» **INFORMATION SUPPLIED**
BEGIN

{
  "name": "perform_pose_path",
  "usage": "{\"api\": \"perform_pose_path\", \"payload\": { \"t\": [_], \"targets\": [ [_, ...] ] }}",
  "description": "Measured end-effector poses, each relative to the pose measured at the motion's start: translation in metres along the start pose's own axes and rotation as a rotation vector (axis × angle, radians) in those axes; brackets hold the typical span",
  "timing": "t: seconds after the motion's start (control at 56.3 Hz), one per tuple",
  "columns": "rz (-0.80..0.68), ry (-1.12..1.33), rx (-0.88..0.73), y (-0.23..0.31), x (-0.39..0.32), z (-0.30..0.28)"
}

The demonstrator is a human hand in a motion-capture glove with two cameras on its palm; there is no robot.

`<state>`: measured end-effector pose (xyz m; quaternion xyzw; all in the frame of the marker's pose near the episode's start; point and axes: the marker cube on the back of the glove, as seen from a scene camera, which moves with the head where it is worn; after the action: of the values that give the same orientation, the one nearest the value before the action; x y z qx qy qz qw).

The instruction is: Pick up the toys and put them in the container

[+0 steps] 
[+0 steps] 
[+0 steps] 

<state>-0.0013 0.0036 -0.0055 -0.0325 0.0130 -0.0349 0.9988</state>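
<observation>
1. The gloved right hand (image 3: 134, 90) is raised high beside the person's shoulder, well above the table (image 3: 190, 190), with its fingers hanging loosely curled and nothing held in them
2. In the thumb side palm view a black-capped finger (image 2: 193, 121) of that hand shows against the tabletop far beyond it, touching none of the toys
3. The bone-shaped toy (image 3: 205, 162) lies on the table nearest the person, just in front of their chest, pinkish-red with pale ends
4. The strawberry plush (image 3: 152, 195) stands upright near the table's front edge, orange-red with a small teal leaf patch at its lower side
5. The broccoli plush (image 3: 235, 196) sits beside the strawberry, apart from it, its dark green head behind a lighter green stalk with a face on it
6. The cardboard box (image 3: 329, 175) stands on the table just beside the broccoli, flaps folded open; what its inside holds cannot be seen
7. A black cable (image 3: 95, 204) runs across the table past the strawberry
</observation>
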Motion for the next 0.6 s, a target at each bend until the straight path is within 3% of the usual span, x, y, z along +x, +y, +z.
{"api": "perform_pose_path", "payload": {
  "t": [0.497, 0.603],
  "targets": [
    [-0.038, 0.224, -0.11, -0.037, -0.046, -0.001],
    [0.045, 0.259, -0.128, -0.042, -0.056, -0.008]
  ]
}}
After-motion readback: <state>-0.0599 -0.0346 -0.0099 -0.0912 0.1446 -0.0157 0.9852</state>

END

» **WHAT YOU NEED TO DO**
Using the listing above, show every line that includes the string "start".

» **YOUR RESPONSE**
  "description": "Measured end-effector poses, each relative to the pose measured at the motion's start: translation in metres along the start pose's own axes and rotation as a rotation vector (axis × angle, radians) in those axes; brackets hold the typical span",
  "timing": "t: seconds after the motion's start (control at 56.3 Hz), one per tuple",
`<state>`: measured end-effector pose (xyz m; quaternion xyzw; all in the frame of the marker's pose near the episode's start; point and axes: the marker cube on the back of the glove, as seen from a scene camera, which moves with the head where it is worn; after the action: of the values that give the same orientation, the one nearest the value before the action; x y z qx qy qz qw).

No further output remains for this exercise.